All the information is laid out nicely here: https://betrusted.io/avalanche-noise.html
yes it is but that's a really complicated process and i wouldn't recommend anyone to try it. they might end up with something that doesn't even work right and has low entropy!  Angry
Actually it's not complicated at all. Of course your average Joe won't build his own avalanche noise PCB, but someone with electrical engineering skills should be able to whip a circuit up and order a PCB within an afternoon. It's honestly a simple circuit.

Quote
I just made a quick web search and seriously surprised that there's no ready-made PCB / DIY kit or similar, that you can plug in and get randomness e.g. through cat /dev/tty.usbrandomdevice.
probably because it is a real pain to make them and they would have to charge so much that no one would buy it they would just buy something like this: https://www.amazon.com/TrueRNG-V3-Hardware-Random-Generator/dp/B01KR2JHTA
Trust me, it's not a pain. Foundation Devices have such circuits in their hardware wallets and the USB RNG you linked to, may have the exact same thing inside it, as well.

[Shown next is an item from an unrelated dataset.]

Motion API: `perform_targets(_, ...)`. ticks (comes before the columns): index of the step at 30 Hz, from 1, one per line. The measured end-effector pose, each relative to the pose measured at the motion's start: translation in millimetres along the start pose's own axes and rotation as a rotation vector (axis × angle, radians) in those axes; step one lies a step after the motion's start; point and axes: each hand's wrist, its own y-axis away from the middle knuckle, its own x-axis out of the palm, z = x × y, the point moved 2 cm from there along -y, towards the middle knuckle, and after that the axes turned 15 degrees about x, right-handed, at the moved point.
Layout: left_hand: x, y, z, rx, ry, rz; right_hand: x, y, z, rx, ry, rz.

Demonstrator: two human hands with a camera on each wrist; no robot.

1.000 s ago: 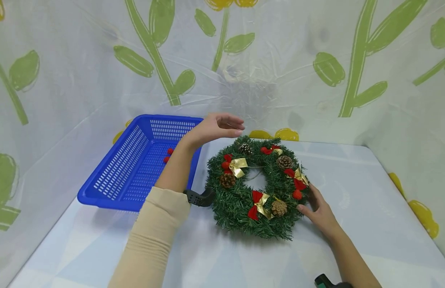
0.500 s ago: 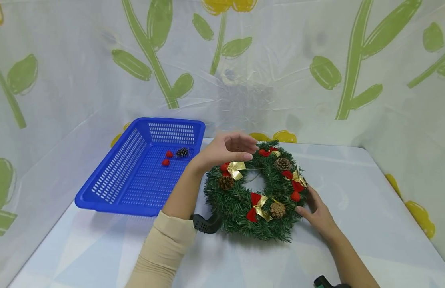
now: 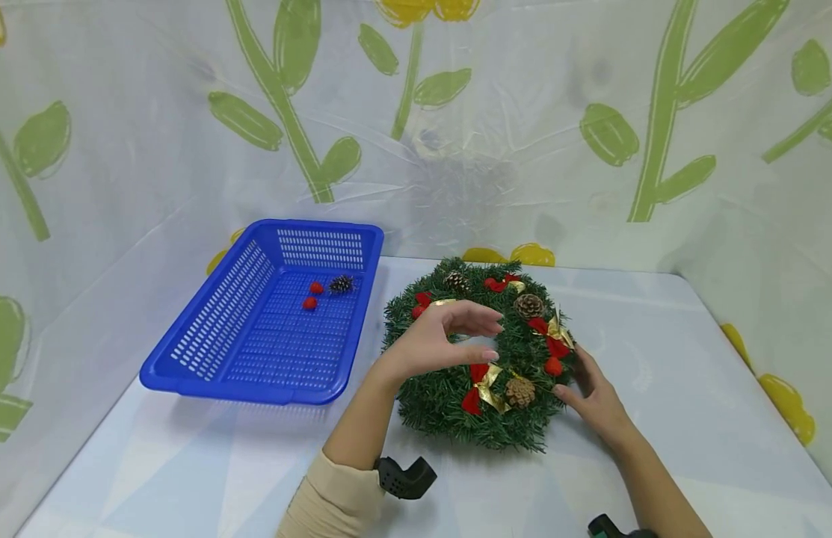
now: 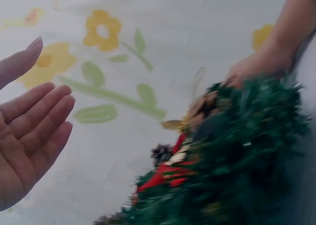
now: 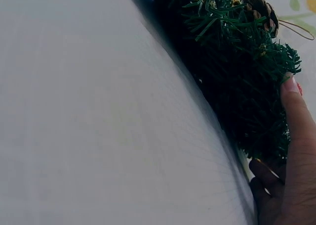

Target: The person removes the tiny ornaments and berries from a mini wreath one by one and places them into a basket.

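One white table (image 3: 658, 359), floral backdrop (image 3: 590, 134)

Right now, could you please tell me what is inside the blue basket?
Inside the blue basket lie two small red balls and one dark pine cone, near its far end. The near wall hides a strip of the floor.

The left hand (image 3: 437, 340) is bare, and behind its forearm sits a beige ribbed sleeve (image 3: 335, 501). A black strap-like mount (image 3: 405, 478) juts out just behind that wrist. The right hand (image 3: 593, 403) and its forearm are bare, with a dark green-black device (image 3: 607, 527) at the forearm.
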Motion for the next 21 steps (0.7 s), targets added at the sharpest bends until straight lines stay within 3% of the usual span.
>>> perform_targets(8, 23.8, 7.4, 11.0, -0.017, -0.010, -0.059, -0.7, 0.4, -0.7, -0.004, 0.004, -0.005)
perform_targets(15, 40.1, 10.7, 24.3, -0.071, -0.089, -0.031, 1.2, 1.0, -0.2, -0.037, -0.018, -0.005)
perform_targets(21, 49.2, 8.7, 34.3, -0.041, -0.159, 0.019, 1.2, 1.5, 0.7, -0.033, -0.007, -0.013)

I appreciate the open-source and verifiable avalanche noise source (actual circuit from few simple components) on the Passport hardware wallet.
And obviously the ability to import your own custom seed phrase. This allows you to generate it with dice or whatever you deem secure.

But again; these avalanche noise circuits are amazing. You can literally see them on the PCB, take an oscilloscope to it and verify that it does what it's supposed to and that there's no deterministic bullshit going on.




i heard someone made one using a geiger counter and detecting radiation. not sure how hard that is to diy. but maybe it's simpler than this zener diode thing.
Sampling radiation measurements won't be much simpler than sampling the avalanche noise source, and you'll need specialized components.